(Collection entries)
+---+
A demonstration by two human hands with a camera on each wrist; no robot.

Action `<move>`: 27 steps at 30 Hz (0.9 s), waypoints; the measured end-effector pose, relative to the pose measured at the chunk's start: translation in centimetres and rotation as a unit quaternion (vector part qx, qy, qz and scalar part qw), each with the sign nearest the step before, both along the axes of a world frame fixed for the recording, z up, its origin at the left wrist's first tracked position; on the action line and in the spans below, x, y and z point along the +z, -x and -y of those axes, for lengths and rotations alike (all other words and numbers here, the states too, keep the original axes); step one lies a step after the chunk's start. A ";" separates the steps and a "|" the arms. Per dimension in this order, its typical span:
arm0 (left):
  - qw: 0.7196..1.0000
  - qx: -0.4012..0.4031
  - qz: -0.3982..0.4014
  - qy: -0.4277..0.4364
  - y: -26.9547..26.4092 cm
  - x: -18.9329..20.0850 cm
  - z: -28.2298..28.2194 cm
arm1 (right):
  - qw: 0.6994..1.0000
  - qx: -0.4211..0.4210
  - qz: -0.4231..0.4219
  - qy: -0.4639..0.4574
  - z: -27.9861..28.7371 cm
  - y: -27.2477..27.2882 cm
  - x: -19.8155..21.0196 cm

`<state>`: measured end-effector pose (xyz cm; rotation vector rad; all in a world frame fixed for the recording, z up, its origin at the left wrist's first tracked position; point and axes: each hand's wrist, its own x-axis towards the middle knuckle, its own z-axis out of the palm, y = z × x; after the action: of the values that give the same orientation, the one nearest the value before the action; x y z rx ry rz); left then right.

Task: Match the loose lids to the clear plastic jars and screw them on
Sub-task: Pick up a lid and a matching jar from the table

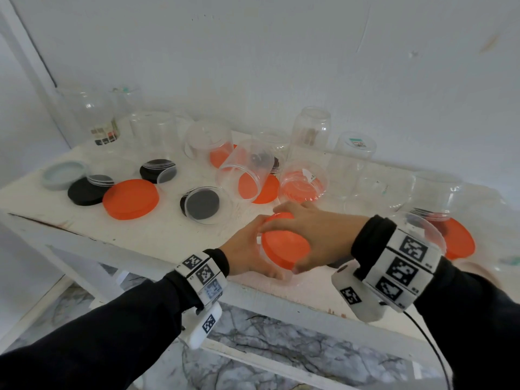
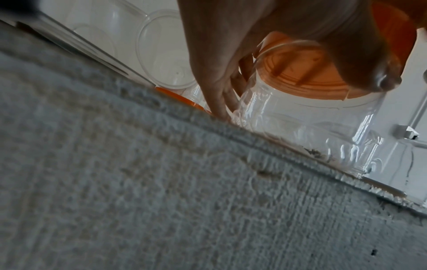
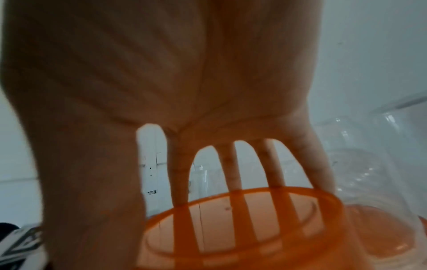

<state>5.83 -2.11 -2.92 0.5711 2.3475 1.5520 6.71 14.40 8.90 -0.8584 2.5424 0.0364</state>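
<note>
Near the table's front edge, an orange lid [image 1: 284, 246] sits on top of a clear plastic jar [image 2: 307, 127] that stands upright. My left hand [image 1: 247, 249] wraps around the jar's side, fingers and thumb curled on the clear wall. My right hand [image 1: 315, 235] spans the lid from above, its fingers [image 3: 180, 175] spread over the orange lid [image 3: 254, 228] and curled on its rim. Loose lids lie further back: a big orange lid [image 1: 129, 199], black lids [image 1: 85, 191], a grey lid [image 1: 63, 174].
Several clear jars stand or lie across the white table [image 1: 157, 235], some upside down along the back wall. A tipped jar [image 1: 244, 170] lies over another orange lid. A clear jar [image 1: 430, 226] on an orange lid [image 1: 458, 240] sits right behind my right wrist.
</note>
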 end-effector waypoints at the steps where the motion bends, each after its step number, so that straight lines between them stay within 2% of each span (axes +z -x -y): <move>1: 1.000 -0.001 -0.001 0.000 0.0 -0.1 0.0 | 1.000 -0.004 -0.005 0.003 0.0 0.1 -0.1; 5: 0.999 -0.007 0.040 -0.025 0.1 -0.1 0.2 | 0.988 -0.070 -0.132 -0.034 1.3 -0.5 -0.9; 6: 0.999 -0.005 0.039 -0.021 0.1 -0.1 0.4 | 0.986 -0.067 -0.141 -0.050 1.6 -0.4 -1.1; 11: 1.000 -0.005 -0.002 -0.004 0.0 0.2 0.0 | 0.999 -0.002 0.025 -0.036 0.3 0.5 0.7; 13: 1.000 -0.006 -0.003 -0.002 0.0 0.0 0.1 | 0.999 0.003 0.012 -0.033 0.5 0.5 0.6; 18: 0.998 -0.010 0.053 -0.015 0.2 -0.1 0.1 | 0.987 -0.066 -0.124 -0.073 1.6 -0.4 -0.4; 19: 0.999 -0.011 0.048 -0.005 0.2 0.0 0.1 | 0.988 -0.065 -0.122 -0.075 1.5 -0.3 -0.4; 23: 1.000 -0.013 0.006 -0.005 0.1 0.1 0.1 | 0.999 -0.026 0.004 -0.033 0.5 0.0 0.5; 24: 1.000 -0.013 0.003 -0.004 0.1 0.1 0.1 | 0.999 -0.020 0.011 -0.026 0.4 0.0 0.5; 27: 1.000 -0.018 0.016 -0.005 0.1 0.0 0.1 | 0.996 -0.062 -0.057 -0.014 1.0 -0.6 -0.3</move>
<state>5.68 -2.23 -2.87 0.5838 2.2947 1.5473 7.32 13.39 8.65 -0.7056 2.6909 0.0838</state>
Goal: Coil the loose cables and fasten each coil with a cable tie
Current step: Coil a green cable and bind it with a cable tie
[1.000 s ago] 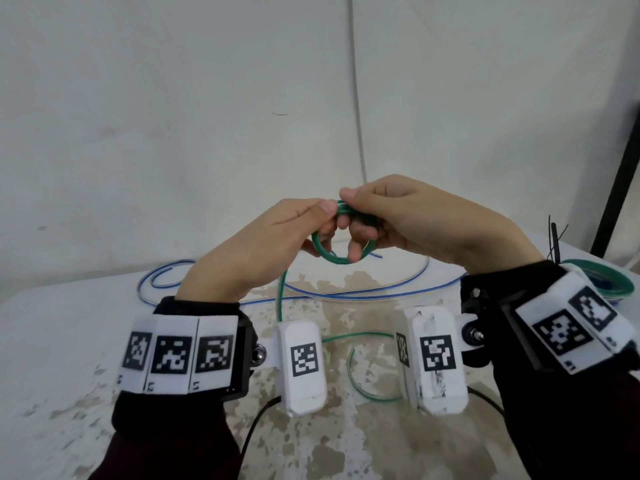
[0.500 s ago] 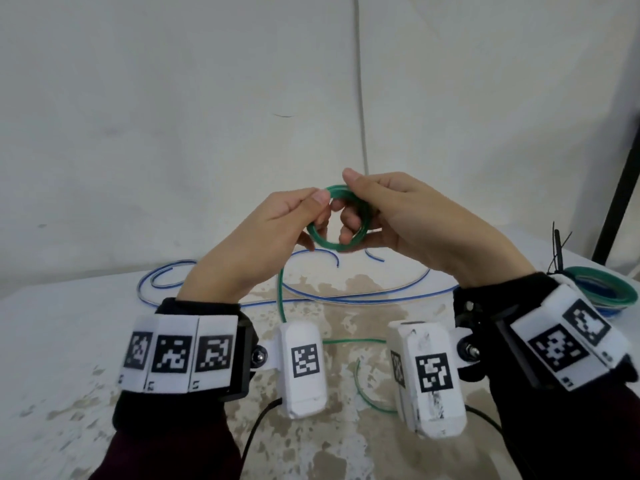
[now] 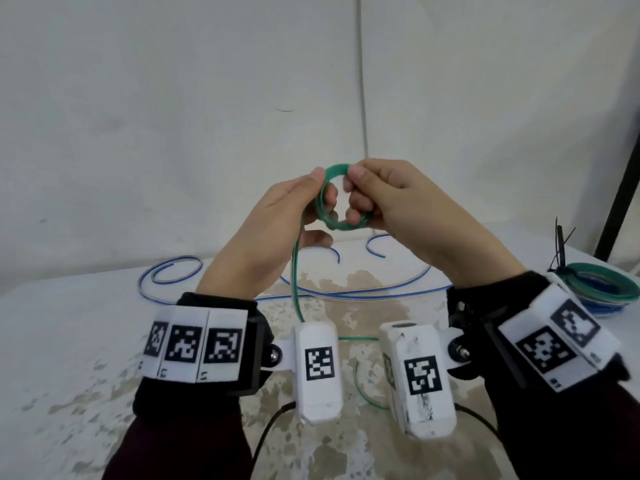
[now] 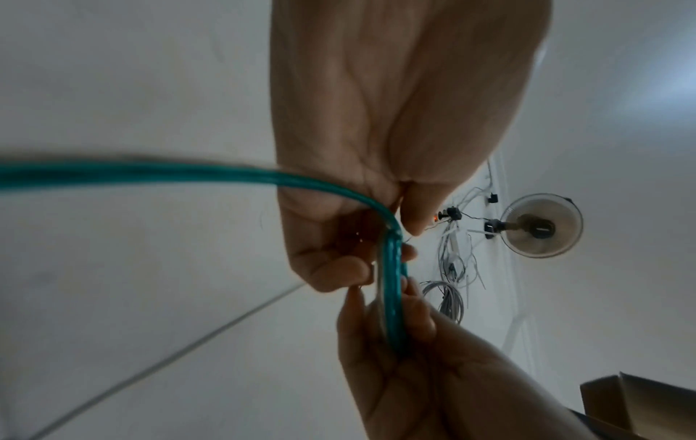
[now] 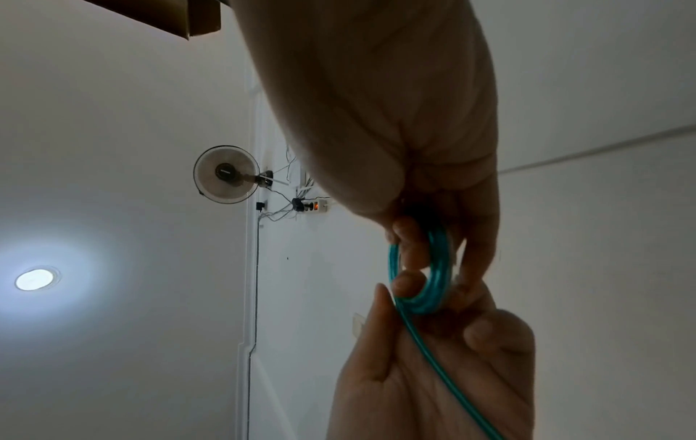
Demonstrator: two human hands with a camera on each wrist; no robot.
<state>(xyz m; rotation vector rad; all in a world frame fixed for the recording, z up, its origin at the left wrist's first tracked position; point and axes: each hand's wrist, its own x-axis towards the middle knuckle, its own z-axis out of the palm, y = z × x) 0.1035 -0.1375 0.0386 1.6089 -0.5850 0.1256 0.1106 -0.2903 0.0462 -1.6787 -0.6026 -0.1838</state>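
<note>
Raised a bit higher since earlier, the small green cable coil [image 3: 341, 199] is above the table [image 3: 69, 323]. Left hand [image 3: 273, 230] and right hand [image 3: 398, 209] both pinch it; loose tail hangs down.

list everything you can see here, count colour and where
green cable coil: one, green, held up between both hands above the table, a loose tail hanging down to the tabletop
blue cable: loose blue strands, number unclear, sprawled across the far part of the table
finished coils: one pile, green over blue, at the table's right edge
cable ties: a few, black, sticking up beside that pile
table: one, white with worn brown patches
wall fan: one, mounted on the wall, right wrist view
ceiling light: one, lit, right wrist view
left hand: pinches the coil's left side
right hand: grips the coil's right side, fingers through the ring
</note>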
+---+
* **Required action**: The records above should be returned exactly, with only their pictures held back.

* **Completed task**:
A demonstration by two human hands with a camera on each wrist; no robot.

Action `<move>`: 27 steps at 30 Hz (0.9 s), waypoints; the measured end-effector pose, relative to the pose measured at the chunk's start: translation in centimetres and rotation as a unit quaternion (vector part qx, qy, qz and scalar part qw), each with the sign nearest the step before, both along the axes of a world frame fixed for the recording, z up, its origin at the left wrist's first tracked position; on the action line and in the spans below, x, y and z point along the +z, -x and -y of those axes, for lengths and rotations alike (all other words and numbers here, the states too, keep the original axes); step one lies a step after the chunk's start. A ";" separates the steps and a "|" the arms. Per dimension in this order, its typical span:
arm0 (left):
  - qw: 0.7196..1.0000
  - qx: -0.4012..0.4031
  - qz: -0.3982..0.4014
  - qy: -0.4277..0.4364
  - y: -26.9547..26.4092 cm
  - x: -18.9329..20.0850 cm
  - z: -28.2298..28.2194 cm
arm1 (right):
  - qw: 0.6994..1.0000
  - qx: -0.4211..0.4210
  - qz: -0.4231..0.4219
  - qy: -0.4639..0.4574
  - z: -27.9861..28.7371 cm
  - y: -27.2477..27.2882 cm
  - x: -19.8155..21.0196 cm

`<state>`: measured end-effector pose (xyz cm; rotation vector rad; all in a world frame fixed for the recording, z up, its origin at the left wrist's first tracked position; point and axes: each hand's wrist, its own x-axis towards the middle knuckle, its own z-axis out of the palm, y = z × x; after the action: of the values that give the same orientation, the one nearest the value before the action; x y z rx ry rz); left then right.

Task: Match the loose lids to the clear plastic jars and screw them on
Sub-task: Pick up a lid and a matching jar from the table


<state>5.83 -2.11 -2.92 0.5711 2.3475 1.5520 6.71 14.40 8.90 -0.8584 2.5424 0.0364</state>
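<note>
Near the table's front edge, an orange lid [image 1: 284, 246] sits on top of a clear plastic jar [image 2: 307, 127] that stands upright. My left hand [image 1: 247, 249] wraps around the jar's side, fingers and thumb curled on the clear wall. My right hand [image 1: 315, 235] spans the lid from above, its fingers [image 3: 180, 175] spread over the orange lid [image 3: 254, 228] and curled on its rim. Loose lids lie further back: a big orange lid [image 1: 129, 199], black lids [image 1: 85, 191], a grey lid [image 1: 63, 174].
Several clear jars stand or lie across the white table [image 1: 157, 235], some upside down along the back wall. A tipped jar [image 1: 244, 170] lies over another orange lid. A clear jar [image 1: 430, 226] on an orange lid [image 1: 458, 240] sits right behind my right wrist.
</note>
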 end-effector waypoints at the steps where the motion bends, each after its step number, so that straight lines between them stay within 2% of each span (axes +z -x -y): <move>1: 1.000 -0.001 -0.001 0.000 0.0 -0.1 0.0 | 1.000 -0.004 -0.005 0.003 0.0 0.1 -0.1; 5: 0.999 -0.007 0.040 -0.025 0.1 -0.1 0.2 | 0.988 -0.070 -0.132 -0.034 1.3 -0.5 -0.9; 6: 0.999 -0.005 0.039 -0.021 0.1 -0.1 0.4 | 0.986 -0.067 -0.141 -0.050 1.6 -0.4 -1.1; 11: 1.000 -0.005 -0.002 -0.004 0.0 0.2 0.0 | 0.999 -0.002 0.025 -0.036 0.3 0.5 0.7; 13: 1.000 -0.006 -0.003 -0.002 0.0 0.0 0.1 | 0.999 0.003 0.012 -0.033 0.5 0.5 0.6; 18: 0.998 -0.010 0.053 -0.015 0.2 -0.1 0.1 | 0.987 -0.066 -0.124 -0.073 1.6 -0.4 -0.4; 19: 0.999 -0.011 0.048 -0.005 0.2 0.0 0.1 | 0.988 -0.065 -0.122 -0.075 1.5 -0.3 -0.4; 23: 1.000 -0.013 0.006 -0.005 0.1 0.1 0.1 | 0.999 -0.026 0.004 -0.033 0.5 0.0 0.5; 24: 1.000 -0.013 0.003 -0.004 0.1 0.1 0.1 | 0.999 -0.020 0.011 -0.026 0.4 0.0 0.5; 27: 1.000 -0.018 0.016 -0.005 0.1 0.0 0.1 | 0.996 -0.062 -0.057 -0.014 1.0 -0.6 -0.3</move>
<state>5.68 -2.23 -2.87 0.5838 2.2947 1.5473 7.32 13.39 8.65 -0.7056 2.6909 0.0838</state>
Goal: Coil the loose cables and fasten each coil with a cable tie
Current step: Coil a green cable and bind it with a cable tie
[1.000 s ago] 
[0.500 s ago] 
[now] 
[now] 
[now] 
Demonstrator: two human hands with a camera on each wrist; no robot.
<state>(xyz m; rotation vector rad; all in a world frame fixed for the recording, z up, its origin at the left wrist's first tracked position; point and axes: each hand's wrist, its own x-axis towards the middle knuckle, its own z-axis out of the palm, y = z × x) 0.1035 -0.1375 0.0386 1.6089 -0.5850 0.1256 0.1106 -0.2903 0.0462 -1.6787 -0.6026 -0.1838</state>
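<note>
Raised a bit higher since earlier, the small green cable coil [image 3: 341, 199] is above the table [image 3: 69, 323]. Left hand [image 3: 273, 230] and right hand [image 3: 398, 209] both pinch it; loose tail hangs down.

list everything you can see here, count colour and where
green cable coil: one, green, held up between both hands above the table, a loose tail hanging down to the tabletop
blue cable: loose blue strands, number unclear, sprawled across the far part of the table
finished coils: one pile, green over blue, at the table's right edge
cable ties: a few, black, sticking up beside that pile
table: one, white with worn brown patches
wall fan: one, mounted on the wall, right wrist view
ceiling light: one, lit, right wrist view
left hand: pinches the coil's left side
right hand: grips the coil's right side, fingers through the ring
</note>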

There is no additional output for this exercise.